::: Exercise data

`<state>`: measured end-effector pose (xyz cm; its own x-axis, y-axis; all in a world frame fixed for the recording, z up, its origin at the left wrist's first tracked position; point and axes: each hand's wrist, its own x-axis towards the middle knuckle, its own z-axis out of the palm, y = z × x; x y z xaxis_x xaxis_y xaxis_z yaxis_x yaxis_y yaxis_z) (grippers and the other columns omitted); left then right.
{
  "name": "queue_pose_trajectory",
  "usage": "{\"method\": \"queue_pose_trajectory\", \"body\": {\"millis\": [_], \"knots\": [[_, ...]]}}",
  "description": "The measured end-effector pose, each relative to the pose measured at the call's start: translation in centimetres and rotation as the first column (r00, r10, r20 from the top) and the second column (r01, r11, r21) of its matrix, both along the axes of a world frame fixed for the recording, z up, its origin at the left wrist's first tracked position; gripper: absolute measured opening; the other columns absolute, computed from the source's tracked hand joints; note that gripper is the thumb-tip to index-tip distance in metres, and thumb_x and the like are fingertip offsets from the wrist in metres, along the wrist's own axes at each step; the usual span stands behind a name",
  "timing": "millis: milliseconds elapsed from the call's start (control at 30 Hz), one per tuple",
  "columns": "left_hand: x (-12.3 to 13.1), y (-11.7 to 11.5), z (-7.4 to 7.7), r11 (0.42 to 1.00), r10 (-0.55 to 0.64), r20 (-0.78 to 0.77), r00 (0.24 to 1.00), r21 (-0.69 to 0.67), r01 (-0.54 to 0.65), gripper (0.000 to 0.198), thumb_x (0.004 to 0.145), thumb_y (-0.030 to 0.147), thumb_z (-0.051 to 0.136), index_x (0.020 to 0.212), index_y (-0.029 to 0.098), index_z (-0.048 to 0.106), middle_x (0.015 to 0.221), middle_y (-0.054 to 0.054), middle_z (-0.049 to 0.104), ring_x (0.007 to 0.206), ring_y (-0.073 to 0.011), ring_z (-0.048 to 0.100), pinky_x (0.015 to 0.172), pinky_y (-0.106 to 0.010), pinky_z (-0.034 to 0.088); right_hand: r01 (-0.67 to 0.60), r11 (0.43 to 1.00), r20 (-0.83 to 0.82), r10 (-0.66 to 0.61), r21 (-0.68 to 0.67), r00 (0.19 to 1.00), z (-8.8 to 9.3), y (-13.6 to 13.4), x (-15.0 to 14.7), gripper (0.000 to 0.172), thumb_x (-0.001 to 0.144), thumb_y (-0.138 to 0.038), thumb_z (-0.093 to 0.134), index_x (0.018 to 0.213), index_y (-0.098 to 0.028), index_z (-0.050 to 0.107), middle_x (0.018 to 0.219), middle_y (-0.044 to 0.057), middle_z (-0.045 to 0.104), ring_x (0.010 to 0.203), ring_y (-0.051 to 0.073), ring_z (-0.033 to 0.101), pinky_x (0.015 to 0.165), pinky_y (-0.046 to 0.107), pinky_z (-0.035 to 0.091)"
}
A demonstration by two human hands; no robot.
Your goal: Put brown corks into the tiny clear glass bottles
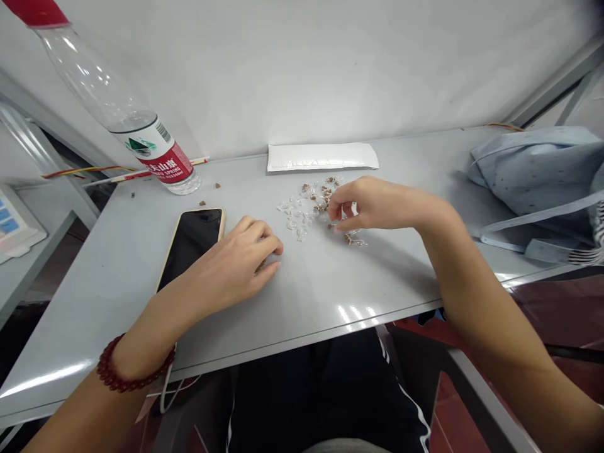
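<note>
My right hand is over a small pile on the grey table, fingers curled toward the thumb. Small brown pieces and clear plastic bits lie scattered beside and under its fingertips. What sits between those fingertips is too small to make out. To the left, my left hand rests low on the table, its fingers bent in toward the thumb. Something brownish shows faintly beneath them, but I cannot tell what it is. The left forearm lies partly over a phone with a dark screen.
A clear bottle with a red cap stands at the back left. Behind the pile, a flat white packet lies near the wall. A light blue cloth bag occupies the right end. The table has its front edge near my lap.
</note>
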<state>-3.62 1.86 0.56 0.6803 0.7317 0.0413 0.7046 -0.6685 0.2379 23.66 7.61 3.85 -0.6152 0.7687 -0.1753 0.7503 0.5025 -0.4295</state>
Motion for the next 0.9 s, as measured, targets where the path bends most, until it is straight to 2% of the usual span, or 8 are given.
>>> {"method": "queue_pose_trajectory", "body": {"millis": [167, 267, 400, 533, 633, 733, 833, 900], "knots": [[-0.3, 0.5, -0.4, 1.000, -0.012, -0.007, 1.000, -0.006, 0.012, 0.024, 0.096, 0.025, 0.039, 0.085, 0.019, 0.060, 0.090, -0.006, 0.062, 0.094, -0.0240, 0.053, 0.089, -0.044, 0.041, 0.067, 0.998, 0.059, -0.068, 0.022, 0.996, 0.5, -0.2, 1.2, 0.016, 0.077, -0.034, 0.072, 0.079, -0.021, 0.064, 0.079, 0.001, 0.062, 0.068, 0.015, 0.054, 0.059, 0.029, 0.036], [-0.6, 0.7, -0.4, 1.000, -0.004, -0.004, 1.000, -0.017, 0.004, 0.022, 0.095, 0.025, 0.042, 0.079, 0.020, 0.056, 0.085, -0.004, 0.061, 0.090, -0.0231, 0.052, 0.089, -0.044, 0.039, 0.092, 0.995, 0.112, -0.088, -0.028, 0.990, 0.4, -0.2, 1.8, 0.017, 0.075, -0.035, 0.073, 0.082, -0.022, 0.066, 0.081, 0.001, 0.065, 0.072, 0.017, 0.058, 0.059, 0.030, 0.037], [-0.6, 0.7, -0.2, 0.999, 0.030, -0.006, 1.000, -0.033, -0.030, 0.022, 0.095, 0.028, 0.044, 0.075, 0.021, 0.050, 0.081, -0.004, 0.060, 0.087, -0.0228, 0.052, 0.088, -0.043, 0.039, 0.100, 0.987, 0.128, -0.084, -0.129, 0.988, 0.0, 0.0, 1.7, 0.008, 0.076, -0.020, 0.067, 0.084, -0.022, 0.069, 0.078, 0.000, 0.067, 0.068, 0.016, 0.059, 0.060, 0.029, 0.039], [-0.3, 0.6, 0.1, 0.999, 0.038, 0.020, 0.999, -0.004, -0.038, 0.021, 0.096, 0.028, 0.044, 0.077, 0.021, 0.050, 0.081, -0.004, 0.060, 0.087, -0.0228, 0.052, 0.082, -0.039, 0.041, 0.116, 0.977, 0.126, -0.094, -0.179, 0.988, -0.6, -0.2, 0.7, 0.011, 0.074, -0.012, 0.065, 0.078, -0.020, 0.071, 0.070, 0.000, 0.066, 0.062, 0.016, 0.058, 0.057, 0.029, 0.037], [0.0, 0.3, 0.1, 0.999, 0.045, 0.063, 0.997, 0.010, -0.046, 0.020, 0.097, 0.027, 0.046, 0.079, 0.019, 0.053, 0.082, -0.004, 0.061, 0.089, -0.0225, 0.053, 0.079, -0.037, 0.043, 0.050, 0.993, 0.044, -0.046, -0.108, 0.998, -1.2, -0.5, -0.2, 0.011, 0.072, -0.010, 0.069, 0.077, -0.020, 0.072, 0.071, 0.001, 0.064, 0.066, 0.016, 0.056, 0.059, 0.030, 0.035], [0.4, 0.1, -0.1, 0.999, 0.015, 0.114, 0.993, 0.050, -0.021, 0.018, 0.098, 0.028, 0.048, 0.088, 0.017, 0.059, 0.085, -0.004, 0.063, 0.090, -0.0224, 0.054, 0.078, -0.035, 0.045, -0.065, 0.998, -0.070, 0.064, -0.014, 0.996, -1.6, -1.1, -1.5, 0.011, 0.073, -0.008, 0.067, 0.075, -0.018, 0.070, 0.072, 0.000, 0.060, 0.067, 0.014, 0.052, 0.063, 0.029, 0.035], [0.8, -0.2, -0.5, 0.996, -0.033, 0.155, 0.987, 0.093, 0.019, 0.022, 0.099, 0.032, 0.049, 0.102, 0.014, 0.062, 0.089, -0.006, 0.064, 0.092, -0.0230, 0.055, 0.077, -0.034, 0.046, -0.172, 0.980, -0.180, 0.187, 0.097, 0.966, -1.7, -2.0, -2.9, 0.011, 0.075, -0.007, 0.063, 0.079, -0.015, 0.068, 0.078, 0.001, 0.058, 0.069, 0.013, 0.050, 0.066, 0.028, 0.037], [1.2, -0.3, -0.6, 0.992, -0.062, 0.167, 0.984, 0.116, 0.042, 0.024, 0.101, 0.032, 0.047, 0.099, 0.014, 0.062, 0.087, -0.006, 0.063, 0.089, -0.0227, 0.055, 0.074, -0.034, 0.047, -0.210, 0.966, -0.273, 0.245, 0.154, 0.930, -1.9, -2.6, -3.7, 0.009, 0.078, -0.008, 0.062, 0.083, -0.013, 0.068, 0.082, 0.003, 0.058, 0.069, 0.012, 0.049, 0.066, 0.027, 0.039]]}}
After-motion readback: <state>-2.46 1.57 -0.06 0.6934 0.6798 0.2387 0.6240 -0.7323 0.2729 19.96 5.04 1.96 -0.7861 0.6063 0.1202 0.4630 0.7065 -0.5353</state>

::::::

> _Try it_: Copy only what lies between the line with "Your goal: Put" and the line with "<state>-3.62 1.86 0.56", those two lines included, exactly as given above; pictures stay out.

> _Written answer_:
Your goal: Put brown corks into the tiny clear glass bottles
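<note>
My right hand is over a small pile on the grey table, fingers curled toward the thumb. Small brown pieces and clear plastic bits lie scattered beside and under its fingertips. What sits between those fingertips is too small to make out. To the left, my left hand rests low on the table, its fingers bent in toward the thumb. Something brownish shows faintly beneath them, but I cannot tell what it is. The left forearm lies partly over a phone with a dark screen.
A clear bottle with a red cap stands at the back left. Behind the pile, a flat white packet lies near the wall. A light blue cloth bag occupies the right end. The table has its front edge near my lap.
</note>
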<state>-3.62 1.86 0.56 0.6803 0.7317 0.0413 0.7046 -0.6685 0.2379 23.66 7.61 3.85 -0.6152 0.7687 -0.1753 0.7503 0.5025 -0.4295</state>

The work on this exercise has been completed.